In this post, we take the data mesh design discussed in Design a data mesh architecture using AWS Lake Formation and AWS Glue, and demonstrate how to initialize data domain accounts to enable managed sharing; we also go through how we can use an event-driven approach to automate processes between the central governance account and data domain accounts (producers and consumers). We build a data mesh pattern from scratch as Infrastructure as Code (IaC) using AWS CDK and use an open-source self-service data platform UI to share and discover data between business units.

The key advantage of this approach is being able to add actions in response to data mesh events such as permission management, tag propagation, search index management, and to automate different processes.

Before we dive into it, let’s look at AWS Analytics Reference Architecture, an open-source library that we use to build our solution.

AWS Analytics Reference Architecture

AWS Analytics Reference Architecture (ARA) is a set of analytics solutions put together as end-to-end examples. It regroups AWS best practices for designing, implementing, and operating analytics platforms through different purpose-built patterns, handling common requirements, and solving customers’ challenges.

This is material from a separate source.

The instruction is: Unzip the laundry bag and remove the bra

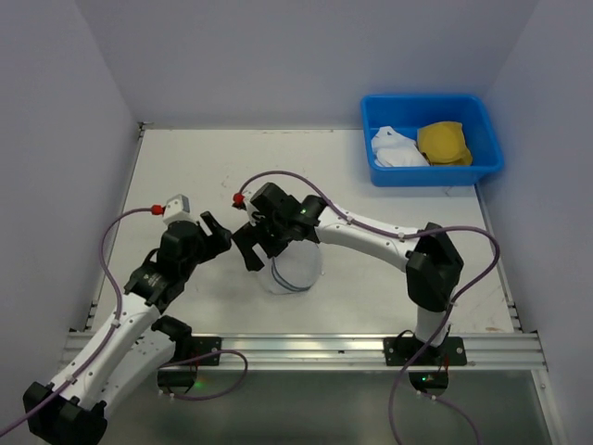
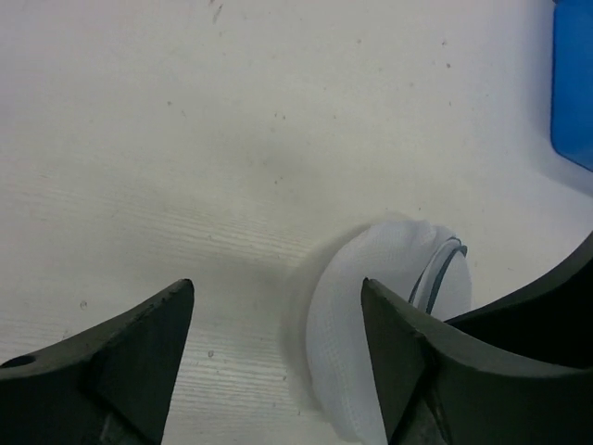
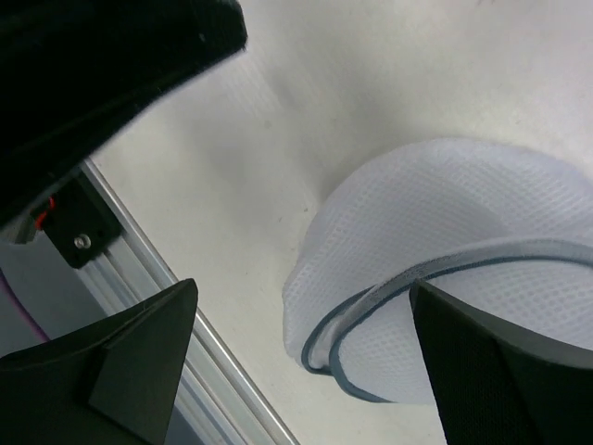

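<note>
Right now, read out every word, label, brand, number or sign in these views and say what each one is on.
None: no text can be read in any view.
The laundry bag is plain white mesh with a dark zipper line.
The blue bin shows no label.
The left arm and right arm show no legible marking.

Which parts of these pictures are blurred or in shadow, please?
Top view: sharp and evenly lit, with only faint shadows around the bag. Left wrist view: its jaws are dark and soft-edged, and the bag throws a faint shadow leftwards on the table. Right wrist view: jaws blurred and black, mesh sharp.
</note>
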Controlling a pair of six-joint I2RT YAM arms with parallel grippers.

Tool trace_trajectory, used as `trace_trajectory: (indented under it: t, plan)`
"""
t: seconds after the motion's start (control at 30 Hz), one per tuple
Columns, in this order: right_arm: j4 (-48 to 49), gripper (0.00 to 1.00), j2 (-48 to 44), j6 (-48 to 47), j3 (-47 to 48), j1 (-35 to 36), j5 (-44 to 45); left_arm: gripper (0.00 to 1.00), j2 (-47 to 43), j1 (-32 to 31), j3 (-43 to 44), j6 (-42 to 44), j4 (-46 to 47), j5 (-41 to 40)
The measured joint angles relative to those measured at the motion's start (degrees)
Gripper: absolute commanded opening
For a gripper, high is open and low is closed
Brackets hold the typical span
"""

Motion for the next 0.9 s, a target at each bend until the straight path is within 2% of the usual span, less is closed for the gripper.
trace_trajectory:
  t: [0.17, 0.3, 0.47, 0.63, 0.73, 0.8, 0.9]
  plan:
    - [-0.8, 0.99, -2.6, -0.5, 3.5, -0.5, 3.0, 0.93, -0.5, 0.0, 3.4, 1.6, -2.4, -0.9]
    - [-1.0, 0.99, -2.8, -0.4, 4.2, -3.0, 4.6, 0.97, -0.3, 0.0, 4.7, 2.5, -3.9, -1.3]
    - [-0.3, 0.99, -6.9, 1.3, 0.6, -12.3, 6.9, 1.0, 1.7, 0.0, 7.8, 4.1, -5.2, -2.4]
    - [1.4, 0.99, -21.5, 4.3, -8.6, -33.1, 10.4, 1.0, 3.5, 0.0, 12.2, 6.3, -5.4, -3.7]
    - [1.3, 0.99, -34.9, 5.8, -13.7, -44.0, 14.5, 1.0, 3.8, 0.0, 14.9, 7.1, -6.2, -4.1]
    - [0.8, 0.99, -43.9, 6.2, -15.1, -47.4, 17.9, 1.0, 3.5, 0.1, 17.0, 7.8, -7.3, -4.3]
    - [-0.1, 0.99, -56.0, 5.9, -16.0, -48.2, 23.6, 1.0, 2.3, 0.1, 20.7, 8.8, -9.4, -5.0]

ARA exposes reusable core components in an AWS CDK library, currently available in Typescript and Python. This library contains AWS CDK constructs (L3) that can be used to quickly provision analytics solutions in demos, prototypes, proofs of concept, and end-to-end reference architectures.

The following table lists data mesh specific constructs in the AWS Analytics Reference Architecture library.

Construct Name	Purpose
CentralGovernance	Creates an Amazon EventBridge event bus for central governance account that is used to communicate with data domain accounts (producer/consumer). Creates workflows to automate data product registration and sharing.
DataDomain	Creates an Amazon EventBridge event bus for data domain account (producer/consumer) to communicate with central governance account. It creates data lake storage (Amazon S3), and workflow to automate data product registration. It also creates a workflow to populate AWS Glue Catalog metadata for newly registered data product.

You can find AWS CDK constructs for the AWS Analytics Reference Architecture on Construct Hub.

In addition to ARA constructs, we also use an open-source Self-service data platform (User Interface). It is built using AWS Amplify, Amazon DynamoDB, AWS Step Functions, AWS Lambda, Amazon API Gateway, Amazon EventBridge, Amazon Cognito, and Amazon OpenSearch. The frontend is built with React. Through the self-service data platform you can: 1) manage data domains and data products, and 2) discover and request access to data products.

Central Governance and data sharing

For the governance of our data mesh, we will use AWS Lake Formation. AWS Lake Formation is a fully managed service that simplifies data lake setup, supports centralized security management, and provides transactional access on top of your data lake. Moreover, it enables data sharing across accounts and organizations. This centralized approach has a number of key benefits, such as: centralized audit; centralized permission management; and centralized data discovery. More importantly, this allows organizations to gain the benefits of centralized governance while taking advantage of the inherent scaling characteristics of decentralized data product management.

There are two ways to share data resources in Lake Formation: 1) Named Based Access Control (NRAC), and 2) Tag-Based Access Control (LF-TBAC). NRAC uses AWS Resource Access Manager (AWS RAM) to share data resources across accounts. Those are consumed via resource links that are based on created resource shares. Tag-Based Access Control (LF-TBAC) is another approach to share data resources in AWS Lake Formation, that defines permissions based on attributes. These attributes are called LF-tags. You can read this blog to learn about LF-TBAC in the context of data mesh.

The following diagram shows how NRAC and LF-TBAC data sharing works. In this example, data domain is registered as a node on mesh and therefore we create two databases in the central governance account. NRAC database is shared with data domain via AWS RAM. Access to data products that we register in this database will be handled through NRAC. LF-TBAC database is tagged with data domain N line of business (LOB) LF-tag: <LOB:N>. LOB tag is automatically shared with data domain N account and therefore database is available in that account. Access to Data Products in this database will be handled through LF-TBAC.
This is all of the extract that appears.